Nutrient management decisions remain tricky this season, despite low winter rainfall leaving soil mineral nitrogen plus crop N levels above average in many parts of England, ADAS says.
In its annual report on winter rainfall and its impact on nutrient management decisions, ADAS highlights that the area with less than 150mm excess winter rainfall this winter extends west into parts of Dorset and Somerset and the Welsh Borders, and from Staffordshire up the east coast of England to Northumberland.
Growers use excess winter rainfall amounts to the end of March to decide which rainfall table to use in the Fertiliser Manual’s field assessment method for determining soil N supply.
Usually only East Anglia, Lincolnshire and parts of Yorkshire enter the spring with less than 150mm of excess winter rainfall.
“Unless there is heavy rain over the next few weeks, most farms in large parts of England may be justified in using the low rainfall table in the Fertiliser Manual,” ADAS suggests.
The table tends to reduce the recommended N rate, as it assumes N leaching losses over winter have been low, and soil mineral N plus crop N levels are higher than average.
“But growers must make sure other factors support this approach before making any decisions to reduce the total amount of N to the crop,” ADAS stresses.
These include considering last year’s crop performance, the weather since harvest and the number of tillers and green area index in autumn-sown crops, it says.
For example, the mild autumn has promoted crop growth in many regions, meaning crops could have taken up much of the soil mineral N left in the soil last autumn.
In parts of the west and north-west where winter rainfall has been close to or above average, it is still important to evaluate previous crop performance and winter weather, the report says.
“Some later drilled crops are short of tillers and growth.

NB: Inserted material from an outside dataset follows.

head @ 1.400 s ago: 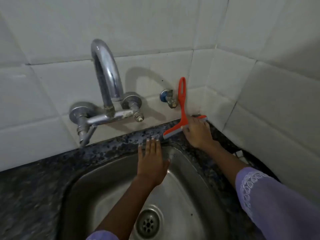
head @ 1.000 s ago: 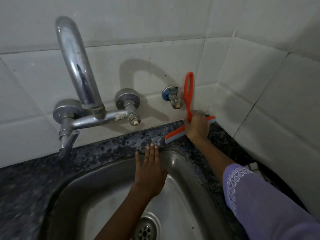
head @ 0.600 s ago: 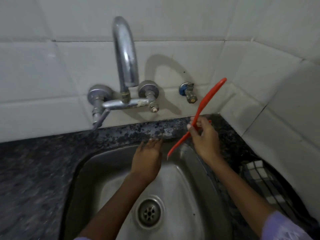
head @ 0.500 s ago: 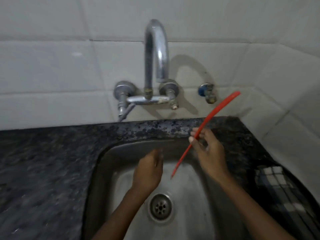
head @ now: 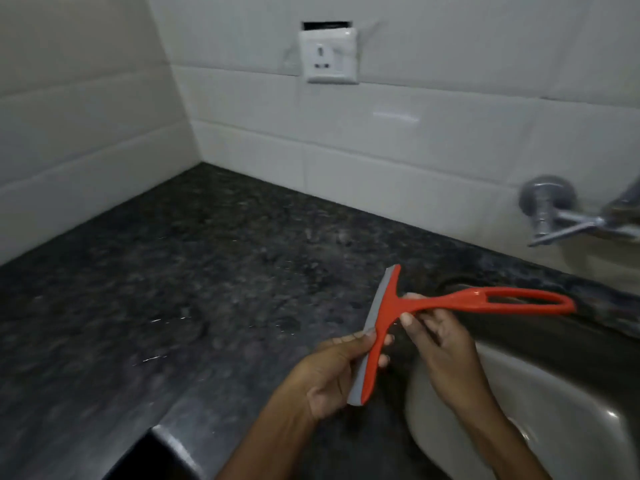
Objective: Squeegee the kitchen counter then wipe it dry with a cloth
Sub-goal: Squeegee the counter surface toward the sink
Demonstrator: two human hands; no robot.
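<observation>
Dark speckled granite counter (head: pixel 194 271) holds a steel sink (head: pixel 540 403).

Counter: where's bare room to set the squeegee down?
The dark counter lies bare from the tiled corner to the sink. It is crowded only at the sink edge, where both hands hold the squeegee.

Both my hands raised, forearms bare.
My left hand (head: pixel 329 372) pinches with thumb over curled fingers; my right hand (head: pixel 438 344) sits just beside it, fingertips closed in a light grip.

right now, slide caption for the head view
Both hands hold a red squeegee above the dark granite counter, beside the sink.
</observation>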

Is it because of drilling date or due to low soil N supply? The latter is more likely to be true on light/shallow soils where the previous crop yielded well and winter rainfall is at or above average.”
Assessing soil N supply in each field is important to making the correct decision on N use, and within a Nitrate Vulnerable Zone mandatory part of nitrogen planning that must be carried out and recorded before any nitrogen as manufactured fertiliser or organic manure is applied.
Hutchinsons testing results
Soil mineral N testing by Hutchinsons has shown more variability than normal, the firm’s Matt Ward says.
“We’ve seen a much greater discrepancy between the highs and lows from the more than 600 samples we’ve taken on farm.
“The commonly aired consensus this spring is that over-wintered crops are forward, lush and frothy and that nitrogen levels are higher than average. I think that overall this is the case and I share the view that the total dose will be down this spring, but I think it will be in the region of 20% rather than the 30-40% reduction that has been suggested.”